# [About this exercise]
Across the whole listing, return each line exactly, with no images included.

# [Recorded information]
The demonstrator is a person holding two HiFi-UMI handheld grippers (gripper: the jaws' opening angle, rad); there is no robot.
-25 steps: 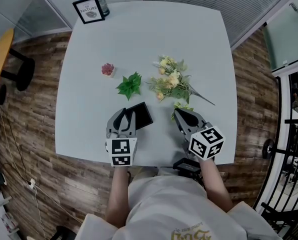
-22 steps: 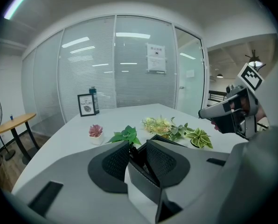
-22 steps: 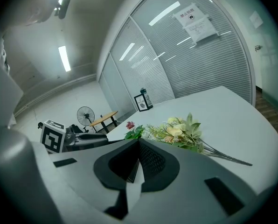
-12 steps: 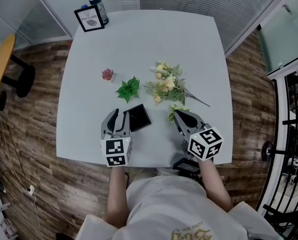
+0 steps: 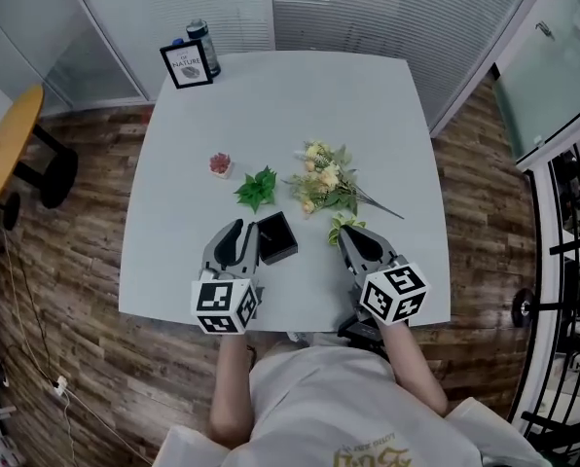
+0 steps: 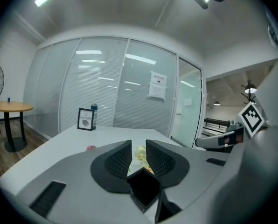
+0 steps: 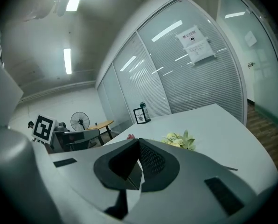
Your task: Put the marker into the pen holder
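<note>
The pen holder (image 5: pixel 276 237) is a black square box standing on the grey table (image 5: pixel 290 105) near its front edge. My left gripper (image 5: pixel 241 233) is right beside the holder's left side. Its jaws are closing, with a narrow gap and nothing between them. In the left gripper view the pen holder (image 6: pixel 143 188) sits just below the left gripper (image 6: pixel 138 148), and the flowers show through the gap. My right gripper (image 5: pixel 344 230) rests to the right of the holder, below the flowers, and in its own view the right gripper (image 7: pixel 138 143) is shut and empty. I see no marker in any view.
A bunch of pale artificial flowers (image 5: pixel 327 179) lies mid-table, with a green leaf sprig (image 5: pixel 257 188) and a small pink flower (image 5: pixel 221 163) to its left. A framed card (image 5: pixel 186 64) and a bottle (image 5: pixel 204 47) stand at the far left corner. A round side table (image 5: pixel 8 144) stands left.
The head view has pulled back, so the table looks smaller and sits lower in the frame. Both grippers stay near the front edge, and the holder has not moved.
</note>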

# [Result of this exercise]
The demonstrator is a person holding two HiFi-UMI handheld grippers (gripper: the jaws' opening angle, rad); there is no robot.
-25 steps: 
-22 steps: 
-22 steps: 
-12 steps: 
+0 steps: 
+0 steps: 
+0 steps: 
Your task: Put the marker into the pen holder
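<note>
The pen holder (image 5: pixel 276 237) is a black square box standing on the grey table (image 5: pixel 290 105) near its front edge. My left gripper (image 5: pixel 241 233) is right beside the holder's left side. Its jaws are closing, with a narrow gap and nothing between them. In the left gripper view the pen holder (image 6: pixel 143 188) sits just below the left gripper (image 6: pixel 138 148), and the flowers show through the gap. My right gripper (image 5: pixel 344 230) rests to the right of the holder, below the flowers, and in its own view the right gripper (image 7: pixel 138 143) is shut and empty. I see no marker in any view.
A bunch of pale artificial flowers (image 5: pixel 327 179) lies mid-table, with a green leaf sprig (image 5: pixel 257 188) and a small pink flower (image 5: pixel 221 163) to its left. A framed card (image 5: pixel 186 64) and a bottle (image 5: pixel 204 47) stand at the far left corner. A round side table (image 5: pixel 8 144) stands left.
The head view has pulled back, so the table looks smaller and sits lower in the frame. Both grippers stay near the front edge, and the holder has not moved.
</note>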

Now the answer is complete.